Allo stesso modo ricorda l’occupazione italiana di parte della Jugoslavia nella seconda guerra mondiale, senza però dire che era stata la Jugoslavia stessa a dichiarare guerra all’Italia, sottoscrivendo un’alleanza politica e militare con il Regno Unito, in cambio della promessa di ottenere la Venezia Giulia, inclusa Trieste. Ancora, il Pirjevec non ricorda che l’occupazione italiana, lungi dall’essere oppressiva, all’inizio fu accolta positivamente dalle popolazioni slave, e che si giunse a violenti scontri armati in seguito all’inizio dell’azione di guerriglia dei comunisti locali, insorti dopo l’inizio della guerra fra Germania e Urss. Le origini della guerra italo-jugoslava, e le crudeltà e le violenze della guerriglia anti-italiana, sono quindi passate sotto silenzio da questo “storico”, in modo da poter presentare le foibe quali una “resa dei conti” con “fascisti”, una sorta di vendetta per l’operato italiano nei Balcani».

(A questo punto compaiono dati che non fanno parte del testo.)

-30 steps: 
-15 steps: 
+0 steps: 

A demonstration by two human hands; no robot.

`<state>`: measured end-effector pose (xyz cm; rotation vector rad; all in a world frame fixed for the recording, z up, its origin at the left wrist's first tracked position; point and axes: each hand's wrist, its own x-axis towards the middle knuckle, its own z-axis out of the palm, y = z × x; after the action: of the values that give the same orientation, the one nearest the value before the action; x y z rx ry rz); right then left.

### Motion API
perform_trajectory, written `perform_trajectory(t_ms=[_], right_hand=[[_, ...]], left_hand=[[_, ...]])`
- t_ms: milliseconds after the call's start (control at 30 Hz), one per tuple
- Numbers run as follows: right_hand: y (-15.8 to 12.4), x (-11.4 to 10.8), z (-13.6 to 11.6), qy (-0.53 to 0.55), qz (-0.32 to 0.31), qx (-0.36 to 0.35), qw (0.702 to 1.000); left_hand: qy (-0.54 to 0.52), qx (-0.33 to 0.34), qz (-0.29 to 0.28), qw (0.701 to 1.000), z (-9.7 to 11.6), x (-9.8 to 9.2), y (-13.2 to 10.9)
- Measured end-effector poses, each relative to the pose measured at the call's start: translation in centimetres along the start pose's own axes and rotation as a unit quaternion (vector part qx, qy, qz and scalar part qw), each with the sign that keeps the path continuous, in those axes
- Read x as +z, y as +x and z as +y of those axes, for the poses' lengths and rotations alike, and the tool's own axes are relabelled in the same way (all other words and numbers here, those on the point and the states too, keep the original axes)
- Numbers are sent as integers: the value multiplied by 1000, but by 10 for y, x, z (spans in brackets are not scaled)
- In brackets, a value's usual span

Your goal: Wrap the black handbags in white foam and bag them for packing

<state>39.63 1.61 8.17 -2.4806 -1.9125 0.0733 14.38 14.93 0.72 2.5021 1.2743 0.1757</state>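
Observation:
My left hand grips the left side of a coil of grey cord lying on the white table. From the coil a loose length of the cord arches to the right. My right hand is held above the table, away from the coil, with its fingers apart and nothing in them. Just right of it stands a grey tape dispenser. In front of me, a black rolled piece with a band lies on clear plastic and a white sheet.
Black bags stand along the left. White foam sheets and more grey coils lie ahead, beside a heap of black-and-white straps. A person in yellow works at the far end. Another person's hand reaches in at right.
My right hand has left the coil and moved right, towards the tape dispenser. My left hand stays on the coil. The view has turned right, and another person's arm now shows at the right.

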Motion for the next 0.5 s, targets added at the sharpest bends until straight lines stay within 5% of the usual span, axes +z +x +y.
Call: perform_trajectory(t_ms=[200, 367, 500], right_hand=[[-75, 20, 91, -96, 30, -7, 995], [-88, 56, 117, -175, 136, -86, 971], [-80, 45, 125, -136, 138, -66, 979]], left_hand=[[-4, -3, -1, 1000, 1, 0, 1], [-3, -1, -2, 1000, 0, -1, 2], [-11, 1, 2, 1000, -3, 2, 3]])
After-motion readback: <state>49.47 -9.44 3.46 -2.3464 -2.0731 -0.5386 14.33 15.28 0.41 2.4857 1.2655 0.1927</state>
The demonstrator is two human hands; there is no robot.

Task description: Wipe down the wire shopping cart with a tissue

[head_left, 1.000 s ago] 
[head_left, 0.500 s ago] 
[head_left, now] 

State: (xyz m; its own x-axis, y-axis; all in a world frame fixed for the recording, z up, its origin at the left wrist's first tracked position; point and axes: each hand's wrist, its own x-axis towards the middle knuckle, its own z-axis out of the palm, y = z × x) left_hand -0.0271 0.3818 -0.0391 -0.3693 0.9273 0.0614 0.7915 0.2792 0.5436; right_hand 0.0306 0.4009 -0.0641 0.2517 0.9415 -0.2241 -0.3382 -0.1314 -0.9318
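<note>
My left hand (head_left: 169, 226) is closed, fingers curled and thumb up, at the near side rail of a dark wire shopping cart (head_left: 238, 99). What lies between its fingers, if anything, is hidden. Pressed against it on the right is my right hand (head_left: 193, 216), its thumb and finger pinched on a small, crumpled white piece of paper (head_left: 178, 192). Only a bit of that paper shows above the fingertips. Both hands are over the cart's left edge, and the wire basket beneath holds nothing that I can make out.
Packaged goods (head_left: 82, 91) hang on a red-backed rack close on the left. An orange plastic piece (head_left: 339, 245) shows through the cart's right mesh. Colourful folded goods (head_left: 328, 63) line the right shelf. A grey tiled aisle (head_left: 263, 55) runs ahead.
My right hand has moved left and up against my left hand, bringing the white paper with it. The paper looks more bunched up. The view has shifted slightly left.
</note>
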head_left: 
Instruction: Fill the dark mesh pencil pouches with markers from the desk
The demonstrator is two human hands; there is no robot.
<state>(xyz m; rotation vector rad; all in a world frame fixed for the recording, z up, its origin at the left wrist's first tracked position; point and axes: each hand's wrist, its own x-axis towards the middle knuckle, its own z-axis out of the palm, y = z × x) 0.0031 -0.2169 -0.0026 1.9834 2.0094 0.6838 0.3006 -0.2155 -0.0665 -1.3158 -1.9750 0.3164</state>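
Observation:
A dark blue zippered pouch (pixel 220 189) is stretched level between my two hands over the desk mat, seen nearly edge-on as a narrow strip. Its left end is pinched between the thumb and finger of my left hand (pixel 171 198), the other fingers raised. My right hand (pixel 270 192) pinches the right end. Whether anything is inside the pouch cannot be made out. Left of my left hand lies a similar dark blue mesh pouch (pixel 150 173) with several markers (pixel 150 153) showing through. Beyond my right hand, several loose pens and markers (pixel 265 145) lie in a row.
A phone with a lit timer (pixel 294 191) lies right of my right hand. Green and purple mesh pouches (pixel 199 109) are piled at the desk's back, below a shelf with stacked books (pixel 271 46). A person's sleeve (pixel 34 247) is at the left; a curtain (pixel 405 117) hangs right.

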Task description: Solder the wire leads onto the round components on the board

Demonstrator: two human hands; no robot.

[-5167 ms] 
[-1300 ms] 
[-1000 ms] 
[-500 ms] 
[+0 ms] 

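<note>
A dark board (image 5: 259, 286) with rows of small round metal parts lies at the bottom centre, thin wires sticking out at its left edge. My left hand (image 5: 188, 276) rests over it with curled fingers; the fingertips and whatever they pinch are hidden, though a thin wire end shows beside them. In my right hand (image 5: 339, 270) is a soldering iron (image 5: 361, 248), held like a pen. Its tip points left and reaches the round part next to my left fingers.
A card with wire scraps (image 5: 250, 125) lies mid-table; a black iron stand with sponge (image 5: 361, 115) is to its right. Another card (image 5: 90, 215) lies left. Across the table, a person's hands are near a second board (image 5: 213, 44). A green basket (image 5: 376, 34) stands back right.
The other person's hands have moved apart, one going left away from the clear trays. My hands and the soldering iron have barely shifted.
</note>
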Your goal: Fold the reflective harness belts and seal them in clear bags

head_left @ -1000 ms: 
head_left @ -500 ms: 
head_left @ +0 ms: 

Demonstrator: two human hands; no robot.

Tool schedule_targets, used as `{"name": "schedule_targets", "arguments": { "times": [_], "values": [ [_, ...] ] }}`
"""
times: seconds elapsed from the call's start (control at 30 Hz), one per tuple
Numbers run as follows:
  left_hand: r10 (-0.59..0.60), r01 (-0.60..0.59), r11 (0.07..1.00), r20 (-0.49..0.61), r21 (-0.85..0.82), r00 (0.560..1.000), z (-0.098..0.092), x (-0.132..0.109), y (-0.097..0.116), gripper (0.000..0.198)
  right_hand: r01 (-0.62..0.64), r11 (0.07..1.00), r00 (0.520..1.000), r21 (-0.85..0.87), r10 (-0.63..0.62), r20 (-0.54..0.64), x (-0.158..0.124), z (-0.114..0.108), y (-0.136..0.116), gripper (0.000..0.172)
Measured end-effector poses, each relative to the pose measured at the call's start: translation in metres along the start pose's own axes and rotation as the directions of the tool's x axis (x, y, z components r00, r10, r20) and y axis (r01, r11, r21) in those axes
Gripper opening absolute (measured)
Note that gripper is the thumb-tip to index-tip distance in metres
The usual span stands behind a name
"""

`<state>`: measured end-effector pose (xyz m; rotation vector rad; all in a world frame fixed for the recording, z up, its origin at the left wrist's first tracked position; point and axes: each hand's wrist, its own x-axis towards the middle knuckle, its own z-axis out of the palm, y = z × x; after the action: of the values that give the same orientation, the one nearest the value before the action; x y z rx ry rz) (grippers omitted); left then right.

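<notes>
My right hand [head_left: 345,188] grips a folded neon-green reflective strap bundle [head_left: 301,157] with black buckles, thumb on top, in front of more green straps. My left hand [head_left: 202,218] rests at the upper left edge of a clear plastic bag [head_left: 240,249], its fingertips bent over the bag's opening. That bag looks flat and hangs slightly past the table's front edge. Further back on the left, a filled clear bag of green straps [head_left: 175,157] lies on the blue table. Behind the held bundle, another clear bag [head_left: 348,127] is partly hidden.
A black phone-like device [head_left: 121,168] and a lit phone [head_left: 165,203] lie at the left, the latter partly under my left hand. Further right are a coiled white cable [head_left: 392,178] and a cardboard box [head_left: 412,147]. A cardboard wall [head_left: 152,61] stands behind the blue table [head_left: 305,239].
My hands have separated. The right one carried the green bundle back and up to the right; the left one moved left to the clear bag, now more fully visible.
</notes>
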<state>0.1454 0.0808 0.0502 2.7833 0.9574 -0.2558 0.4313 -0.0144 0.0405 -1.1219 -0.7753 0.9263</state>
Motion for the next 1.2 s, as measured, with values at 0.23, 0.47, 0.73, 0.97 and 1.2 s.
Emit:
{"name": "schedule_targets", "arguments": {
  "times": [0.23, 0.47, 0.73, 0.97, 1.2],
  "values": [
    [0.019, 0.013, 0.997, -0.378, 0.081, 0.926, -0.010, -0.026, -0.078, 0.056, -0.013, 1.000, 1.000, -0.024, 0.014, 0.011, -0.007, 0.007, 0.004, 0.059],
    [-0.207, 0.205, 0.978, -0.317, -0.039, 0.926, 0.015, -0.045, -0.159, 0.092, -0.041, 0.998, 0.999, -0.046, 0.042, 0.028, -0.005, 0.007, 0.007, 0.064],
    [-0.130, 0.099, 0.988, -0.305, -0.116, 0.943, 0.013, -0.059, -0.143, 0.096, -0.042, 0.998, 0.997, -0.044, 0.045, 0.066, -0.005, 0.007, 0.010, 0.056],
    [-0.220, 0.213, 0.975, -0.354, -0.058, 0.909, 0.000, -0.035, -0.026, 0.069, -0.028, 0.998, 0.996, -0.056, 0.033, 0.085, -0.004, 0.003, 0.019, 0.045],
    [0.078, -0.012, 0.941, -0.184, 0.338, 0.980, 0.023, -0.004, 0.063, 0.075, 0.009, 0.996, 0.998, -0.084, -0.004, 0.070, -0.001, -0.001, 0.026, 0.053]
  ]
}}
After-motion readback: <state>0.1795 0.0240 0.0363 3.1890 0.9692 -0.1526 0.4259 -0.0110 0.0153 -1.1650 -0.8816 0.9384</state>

Infine, le foibe e l’esodo di 350.000 italiani dalla Venezia Giulia.
«Questo “storico” – afferma Ziberna – nega che tutto ciò abbia avuto connotazioni di pulizia etnica, e sostiene che le stragi colpirono quasi esclusivamente fascisti e furono vendette. È facile osservare che soltanto una piccola parte delle vittime delle foibe era di fascisti, e che la grande maggioranza non aveva mai avuto a che fare con la politica, e ancor meno si era resa responsabile di violenze. Similmente, non ha senso alcuno, e uno storico dovrebbe capirlo, sostenere che l’intera popolazione italiana dell’Istria fosse compattamente fascista, e pretendere di spiegare così la fuga di massa dalle terre in cui viveva da sempre. Il discorso di Pirjevec è reso ancora più insostenibile dal fatto che esistono incontestabili documentazioni e testimonianze sulla natura pianificata e organizzata della pulizia etnica compiuta dagli slavi, predisposta da Tito sulla base di un piano preciso. Già negli anni 30 un serbo, Cubrilovic, poi diventato stretto collaboratore di Tito, redasse un manuale, detto appunto “manuale Cubrilovic”, in cui veniva spiegato come condurre un’operazione di pulizia etnica. Inoltre, Gilas, che fu per molti anni il braccio destro di Tito, confessò di essere stato inviato in Venezia Giulia con l’incarico di cacciare gli italiani. Soprattutto, le violenze, le persecuzioni, le angherie contro gli abitanti dell’Istria e della Dalmazia che avevano la sola colpa di essere italiani sono ben attestate, e furono la causa dell’esodo di massa. Oltre agli errori storici, numerosi e gravi, dell’opera di Pirjevec, e tali da togliere ogni valore alle ipotesi di fondo, si deve ancora aggiungere che il testo è stato scritto con intenti chiaramente politici, ed è accompagnato da commenti, osservazioni e interpretazioni inequivocabilmente ideologici».
«Si ha quindi nell’opera di Pirjevec – conclude Ziberna – una visione manichea e ideologica delle vicende storiche, con una contrapposizione fra gli slavi, considerati quali comunisti e proposti in maniera positiva, e gli italiani, giudicati tutti come fascisti e valutati del tutto negativamente. È degno di nota che questo “storico” sloveno è stato candidato, in Slovenia, nelle liste del locale partito ex comunista».